Practical Guidance for Engineering Teams

When designing MCP authentication for your organisation, three principles apply regardless of which gateway you use — and TrueFoundry's MCP Gateway is built to enforce all three out of the box. First, never embed provider OAuth tokens in agent code or environment variables — centralise credential storage in the gateway. Second, always use OBO flows for agents that act on user data, so permissions are scoped to the initiating user. Third, integrate your MCP gateway with your corporate IdP from day one — retrofitting SSO into an existing agent fleet is significantly more expensive than starting with it. TrueFoundry supports IdP integration from initial setup, so teams avoid this costly retrofit entirely.

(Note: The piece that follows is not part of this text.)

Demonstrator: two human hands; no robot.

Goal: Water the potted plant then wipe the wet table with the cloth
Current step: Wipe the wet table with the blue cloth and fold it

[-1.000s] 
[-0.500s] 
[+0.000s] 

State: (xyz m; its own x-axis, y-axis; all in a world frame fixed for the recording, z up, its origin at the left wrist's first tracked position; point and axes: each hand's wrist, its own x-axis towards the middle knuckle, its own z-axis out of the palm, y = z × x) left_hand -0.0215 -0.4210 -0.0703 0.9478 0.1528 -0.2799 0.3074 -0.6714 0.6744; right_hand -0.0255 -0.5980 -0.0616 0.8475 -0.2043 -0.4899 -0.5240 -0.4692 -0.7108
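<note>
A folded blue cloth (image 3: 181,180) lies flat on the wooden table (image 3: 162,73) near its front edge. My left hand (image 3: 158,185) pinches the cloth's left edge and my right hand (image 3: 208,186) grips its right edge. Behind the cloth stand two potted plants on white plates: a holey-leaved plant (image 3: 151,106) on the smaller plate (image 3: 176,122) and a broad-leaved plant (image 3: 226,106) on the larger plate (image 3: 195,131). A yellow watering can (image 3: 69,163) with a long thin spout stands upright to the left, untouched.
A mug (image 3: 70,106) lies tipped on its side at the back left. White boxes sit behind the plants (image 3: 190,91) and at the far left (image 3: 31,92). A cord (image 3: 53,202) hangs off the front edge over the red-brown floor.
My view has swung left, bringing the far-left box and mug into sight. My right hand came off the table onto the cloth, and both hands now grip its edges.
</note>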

Authentication is where most MCP security incidents originate. Getting it right at the gateway layer means it is right for every agent that flows through the gateway, without relying on individual development teams to implement it correctly. TrueFoundry's MCP Gateway provides this centralised authentication layer, giving engineering teams a production-ready foundation for secure, scalable MCP deployments.